You will not be able to eat or drink the day of the procedure. You may be asked to stop strong blood-thinning medications for before the procedure as well. Check with your physician for exact instructions.
To avoid dehydration, patients should drink clear, fat-free bouillon or broth, gelatin, strained fruit juice (no grape juice or any liquid with red color) and water. Unless otherwise instructed, continue taking any regularly-prescribed medication. Your physician may ask you to stop taking iron preparations a few weeks before the test if you are on them. Finally, you need to arrange for someone to drive you home afterward because lingering, subtle effects of the sedation will make it unsafe for you to drive until the next day.
Your doctor will also want to know if you have heart disease, lung disease or any other medical condition that may need special attention.
What Happens During a Colonoscopy?
Typically intravenous (IV) sedation is used during a colonoscopy. When it's time to start the examination, you will be asked to lie on your side. Once sedation takes effect, the colonoscope is inserted through the rectum and moved gently around the bends of the colon. As the colonoscope makes its way through the colon, the physician can see the lining of the colon on a television screen. Typically, the physician looks all the way to the end of the large intestine, and back, for anything unusual. The scoping process typically takes 30 minutes.
After your procedure, your nurse will take you into a recovery area, where the sedation quickly wears off. Your physician will talk to you about your test and any findings.
What Happens After a Colonoscopy?
Depending on the type of sedation (moderate or deep) used for your procedure, it can take anywhere from 30 minutes to an hour to recover from the sedation. You will need someone to drive you home because it can take up to a day for the full effects of the sedative to wear off. You should be able to resume normal activity the next day. Be sure to ask your doctor when you can resume taking any medications you had to stop taking before the colonoscopy.
Your doctor will talk to you when you are awake and go over the results with you.

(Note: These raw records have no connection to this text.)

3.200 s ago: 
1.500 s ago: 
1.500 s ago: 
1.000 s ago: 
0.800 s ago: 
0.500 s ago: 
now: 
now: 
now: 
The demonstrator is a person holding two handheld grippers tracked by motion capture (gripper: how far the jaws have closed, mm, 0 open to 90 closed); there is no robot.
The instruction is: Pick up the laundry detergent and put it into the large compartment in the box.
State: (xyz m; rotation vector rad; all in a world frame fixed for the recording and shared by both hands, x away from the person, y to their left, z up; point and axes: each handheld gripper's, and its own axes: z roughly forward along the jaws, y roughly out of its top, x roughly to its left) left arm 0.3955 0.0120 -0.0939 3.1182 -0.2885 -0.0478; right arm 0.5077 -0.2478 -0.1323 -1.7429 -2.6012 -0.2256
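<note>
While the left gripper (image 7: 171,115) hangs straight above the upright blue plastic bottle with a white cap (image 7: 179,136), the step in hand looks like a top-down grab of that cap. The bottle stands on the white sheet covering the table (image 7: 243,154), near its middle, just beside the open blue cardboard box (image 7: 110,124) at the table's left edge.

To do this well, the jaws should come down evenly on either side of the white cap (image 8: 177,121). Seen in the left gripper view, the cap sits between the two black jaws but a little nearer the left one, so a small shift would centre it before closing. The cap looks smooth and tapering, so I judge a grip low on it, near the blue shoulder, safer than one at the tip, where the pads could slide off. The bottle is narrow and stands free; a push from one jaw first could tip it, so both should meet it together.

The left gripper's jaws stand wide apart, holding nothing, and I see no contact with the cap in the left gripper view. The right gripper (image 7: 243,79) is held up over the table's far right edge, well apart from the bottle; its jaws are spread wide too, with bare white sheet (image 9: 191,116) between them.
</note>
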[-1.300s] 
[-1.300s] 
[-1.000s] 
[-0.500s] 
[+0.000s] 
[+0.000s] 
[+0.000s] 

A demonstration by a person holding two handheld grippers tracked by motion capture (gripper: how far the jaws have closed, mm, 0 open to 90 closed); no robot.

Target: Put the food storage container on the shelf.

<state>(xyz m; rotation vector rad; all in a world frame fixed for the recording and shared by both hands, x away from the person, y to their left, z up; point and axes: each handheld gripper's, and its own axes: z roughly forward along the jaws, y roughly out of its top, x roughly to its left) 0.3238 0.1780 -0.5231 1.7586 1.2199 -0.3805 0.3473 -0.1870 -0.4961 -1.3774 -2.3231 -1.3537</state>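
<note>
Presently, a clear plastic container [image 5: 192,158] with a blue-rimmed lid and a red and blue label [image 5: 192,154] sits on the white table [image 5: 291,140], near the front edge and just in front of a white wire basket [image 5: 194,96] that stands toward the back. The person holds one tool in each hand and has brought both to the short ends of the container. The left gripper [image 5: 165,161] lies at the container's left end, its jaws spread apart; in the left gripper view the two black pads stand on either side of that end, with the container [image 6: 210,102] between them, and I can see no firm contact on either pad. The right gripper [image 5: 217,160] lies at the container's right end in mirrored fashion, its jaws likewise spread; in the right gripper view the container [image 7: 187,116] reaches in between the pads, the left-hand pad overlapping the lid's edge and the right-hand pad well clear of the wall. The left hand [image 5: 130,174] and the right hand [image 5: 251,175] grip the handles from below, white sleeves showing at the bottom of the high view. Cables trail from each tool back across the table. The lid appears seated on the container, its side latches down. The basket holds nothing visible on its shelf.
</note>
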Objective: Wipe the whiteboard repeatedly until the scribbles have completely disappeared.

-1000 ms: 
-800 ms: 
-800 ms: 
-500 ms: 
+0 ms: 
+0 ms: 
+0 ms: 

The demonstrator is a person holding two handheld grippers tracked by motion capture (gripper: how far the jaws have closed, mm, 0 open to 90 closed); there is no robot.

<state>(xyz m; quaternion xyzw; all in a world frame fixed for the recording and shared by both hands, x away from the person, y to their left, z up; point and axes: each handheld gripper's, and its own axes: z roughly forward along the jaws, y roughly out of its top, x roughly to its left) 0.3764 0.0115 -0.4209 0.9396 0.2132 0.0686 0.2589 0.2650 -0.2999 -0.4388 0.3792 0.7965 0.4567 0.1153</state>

If a biopsy was taken, your doctor will do a follow-up to let you know the results. If a polyp was removed during your colonoscopy, your doctor may recommend having a follow-up colonoscopy in as little as three months depending on the size and number of polyps found. If no polyps were found, your next colonoscopy will need to be in 10 years, or sooner depending on your family history and other factors.
Possible findings include diverticulosis and polyps. If polyps (growths of tissue) are found, they will be removed during the colonoscopy and sent to a pathologist.
Polyps are small growths in the lining of the colon. They are common and there are different types such as benign and cancerous polyps. While the overwhelming majority of polyps are benign, your physician will have it tested, and as soon as your lab results are ready, your physician will contact you to schedule a time to confirm the results with you.